Commission contemplates forbearance approach to direct alien ownership limits.

Last fall we reported on an FCC Notice of Proposed Rulemaking in which the FCC is considering how to simplify the application of the foreign ownership restrictions that appear in the Communications Act.   After digesting the comments submitted in that proceeding, the FCC has asked for more input. It seems that a number of commenters were concerned about the interplay of Section 310(b)(3) of the Act with Section 310(b)(4).

Section 310(b)(3) strictly forbids ownership of a broadcast or common carrier licensee by a corporation which is more than 20% owned by aliens or their representatives or by foreign governments or foreign corporations.   In other words, no more 20% of the licensee entity itself may be owned by aliens or their representatives. Section 310(b)(4), however, permits licensee entities to be owned by companies that are themselves owned by aliens or their representatives, so long as the FCC OKs the ownership. In other words, indirect ownership of licensee entities by any quantum of aliens is permissible as long as the FCC approves it.   These provisions have long been thought to define two separate classes of ownership, direct and indirect, with distinct restrictions applicable to each.

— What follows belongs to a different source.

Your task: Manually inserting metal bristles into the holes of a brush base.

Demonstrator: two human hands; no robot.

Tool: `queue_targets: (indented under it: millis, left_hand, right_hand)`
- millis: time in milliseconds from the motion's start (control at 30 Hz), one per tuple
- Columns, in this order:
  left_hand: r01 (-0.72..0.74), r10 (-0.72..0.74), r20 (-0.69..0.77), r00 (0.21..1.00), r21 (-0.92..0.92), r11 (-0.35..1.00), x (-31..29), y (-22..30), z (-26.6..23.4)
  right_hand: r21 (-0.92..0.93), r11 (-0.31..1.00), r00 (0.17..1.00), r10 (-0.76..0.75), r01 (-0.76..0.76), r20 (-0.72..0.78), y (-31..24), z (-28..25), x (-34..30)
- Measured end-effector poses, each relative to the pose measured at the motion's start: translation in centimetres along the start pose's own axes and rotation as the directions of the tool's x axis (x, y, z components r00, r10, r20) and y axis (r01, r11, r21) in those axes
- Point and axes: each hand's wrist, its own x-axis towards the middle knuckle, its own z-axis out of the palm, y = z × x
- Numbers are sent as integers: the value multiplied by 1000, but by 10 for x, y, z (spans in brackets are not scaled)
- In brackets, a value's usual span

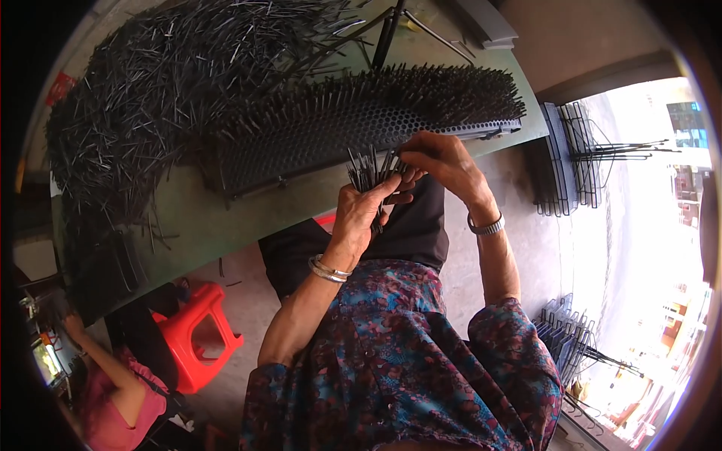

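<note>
A bundle of thin black rods (365, 173) fans upward out of my left hand (355, 218), whose fingers are wrapped round it. My right hand (445, 164) meets the bundle from the right, thumb and fingers pinched on rods at its edge; how many is hidden. Just beyond both hands lies a long black board full of round holes (301, 143), slightly tilted across the table. Many similar rods (459, 90) stand upright in its far and right part, while the holes nearer me and to the left show bare.
A big heap of loose black rods (165, 90) covers the left of the green table (218, 233). A red plastic stool (192, 338) stands below left, beside another person in pink (124, 406). Black wire racks (564, 158) stand at the right. A dark metal stand (387, 37) rises behind the board.
</note>
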Motion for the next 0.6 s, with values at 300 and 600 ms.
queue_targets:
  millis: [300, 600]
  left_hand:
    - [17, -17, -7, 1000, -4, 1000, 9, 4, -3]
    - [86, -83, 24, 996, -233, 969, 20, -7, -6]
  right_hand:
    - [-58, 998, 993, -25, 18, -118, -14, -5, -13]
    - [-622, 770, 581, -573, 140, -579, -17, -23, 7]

Apparently Verizon – a company whose Cellco Partnership subsidiary has significant foreign ownership – pointed out that the FCC’s 2004 effort to provide guidance on these matters actually confused things. Those 2004 guidelines seemed to treat indirect interests in licensees as being subject to the strict 20% prohibition of 310(b)(3) rather than the more liberal 25% provision applicable to indirect interests under Section 310(b)(4). Verizon correctly noted that this makes no sense, and the FCC seems to have heard Verizon’s plea.

The FCC seeks comment on this specific issue. It also proposes a possible solution. Under the Communications Act, the FCC is allowed to forbear from applying any provision of the Act to a telecom carrier if the Commission finds such forbearance to be in the public interest, unnecessary to protect consumers, and unnecessary to ensure just, reasonable and non-discriminatory rates.   Accordingly, the FCC asks whether it should use that tool to get around the strict prohibition of Section 310(b)(3) if it applies to indirect interests. A company would simply have to make a showing similar to the one now needed to obtain Section 301(b)(4) approval and the Commission would then routinely forbear from applying the prohibition.

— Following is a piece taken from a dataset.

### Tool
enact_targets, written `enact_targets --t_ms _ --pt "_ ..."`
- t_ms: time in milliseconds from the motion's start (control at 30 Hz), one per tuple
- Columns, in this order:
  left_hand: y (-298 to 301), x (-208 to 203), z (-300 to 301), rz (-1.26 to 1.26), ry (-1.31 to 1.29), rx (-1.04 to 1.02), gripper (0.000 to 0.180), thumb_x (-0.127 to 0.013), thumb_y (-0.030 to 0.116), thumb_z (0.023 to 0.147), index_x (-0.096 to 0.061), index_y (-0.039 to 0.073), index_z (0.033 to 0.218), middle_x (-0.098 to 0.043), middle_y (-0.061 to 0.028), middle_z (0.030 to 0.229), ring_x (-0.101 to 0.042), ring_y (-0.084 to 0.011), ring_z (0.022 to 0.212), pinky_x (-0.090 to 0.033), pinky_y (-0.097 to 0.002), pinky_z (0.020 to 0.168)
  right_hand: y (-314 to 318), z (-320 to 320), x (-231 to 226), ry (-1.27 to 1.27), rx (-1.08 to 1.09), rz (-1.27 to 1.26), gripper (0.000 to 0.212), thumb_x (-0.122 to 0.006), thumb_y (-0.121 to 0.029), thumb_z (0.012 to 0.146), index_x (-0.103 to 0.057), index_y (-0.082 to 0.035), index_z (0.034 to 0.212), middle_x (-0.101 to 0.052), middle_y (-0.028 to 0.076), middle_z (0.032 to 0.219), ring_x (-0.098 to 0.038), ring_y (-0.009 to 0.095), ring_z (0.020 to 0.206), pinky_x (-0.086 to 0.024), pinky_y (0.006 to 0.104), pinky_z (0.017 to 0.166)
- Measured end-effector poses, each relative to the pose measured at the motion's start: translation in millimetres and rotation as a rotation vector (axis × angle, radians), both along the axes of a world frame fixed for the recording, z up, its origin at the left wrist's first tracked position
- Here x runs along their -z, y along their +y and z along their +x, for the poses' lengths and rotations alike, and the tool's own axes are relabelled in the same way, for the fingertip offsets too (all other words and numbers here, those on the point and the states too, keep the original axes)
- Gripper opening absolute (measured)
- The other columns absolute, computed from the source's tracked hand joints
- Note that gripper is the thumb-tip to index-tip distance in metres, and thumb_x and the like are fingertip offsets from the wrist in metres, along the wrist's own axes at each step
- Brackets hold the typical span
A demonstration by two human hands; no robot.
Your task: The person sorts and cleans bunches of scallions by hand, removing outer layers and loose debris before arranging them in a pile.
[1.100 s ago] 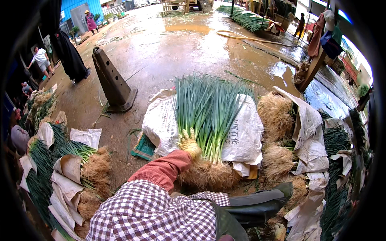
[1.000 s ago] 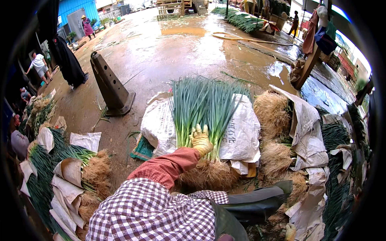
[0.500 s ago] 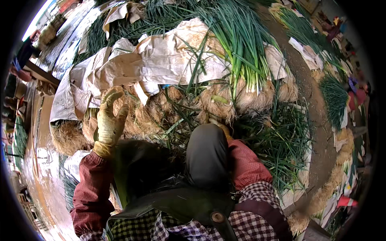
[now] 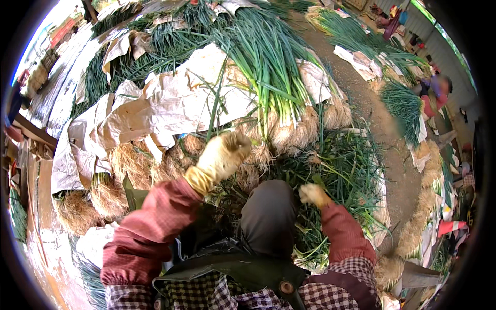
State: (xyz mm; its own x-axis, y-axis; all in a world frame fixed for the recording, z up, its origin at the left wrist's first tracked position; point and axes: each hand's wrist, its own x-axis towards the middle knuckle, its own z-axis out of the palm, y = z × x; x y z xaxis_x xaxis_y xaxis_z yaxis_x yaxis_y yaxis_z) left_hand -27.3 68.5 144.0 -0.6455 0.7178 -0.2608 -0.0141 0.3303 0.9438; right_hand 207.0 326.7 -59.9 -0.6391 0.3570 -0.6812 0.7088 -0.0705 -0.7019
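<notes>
1. Just past the dark knee [image 4: 268,217]: got left hand [image 4: 222,155] curled, can't tell if pinching.
2. Right of knee: got right hand [image 4: 314,195] half-curled by loose greens [image 4: 346,165], can't tell either.
3. Past knee: see green onions [image 4: 274,77] on sacking [image 4: 175,103].

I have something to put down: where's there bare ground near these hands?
The brown ground strip, between the loose leaves and the right-hand root row, has bare room. It's crowded around the left hand, near onion roots, and the right hand, by the leaves.
</notes>
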Motion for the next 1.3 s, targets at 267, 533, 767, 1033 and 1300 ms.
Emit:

This seems to us to be a cumbersome and unnecessary procedure that could be handled much more directly. If the FCC simply interpreted 310(b)(3) straightforwardly to apply only to direct ownership interests in licensee – as Congress seems to have intended – the Commission would limit the application of that section to a very limited number of situations while handling the indirect ownership scenario through the now tried and tested Section 310(b)(4) approval process.

The forbearance process floated by the FCC in its recent notice can apply only to telecom licensees because the forbearance process is limited to that class of regulated entities. By contrast, the course we are suggesting would have the added benefit of applying to broadcast licensees since it would apply across the board to all licensees.  However, since to date the FCC has virtually never approved indirect foreign ownership of more than 25% of a broadcast entity, broadcasters under our approach would get only the marginal relief of being able to have up to 25% foreign ownership without running afoul of the statute.

There’s a short window to comment on this one – 21 days from publication in the Federal Register, plus ten more days for replies. We’ll let you know when that happens.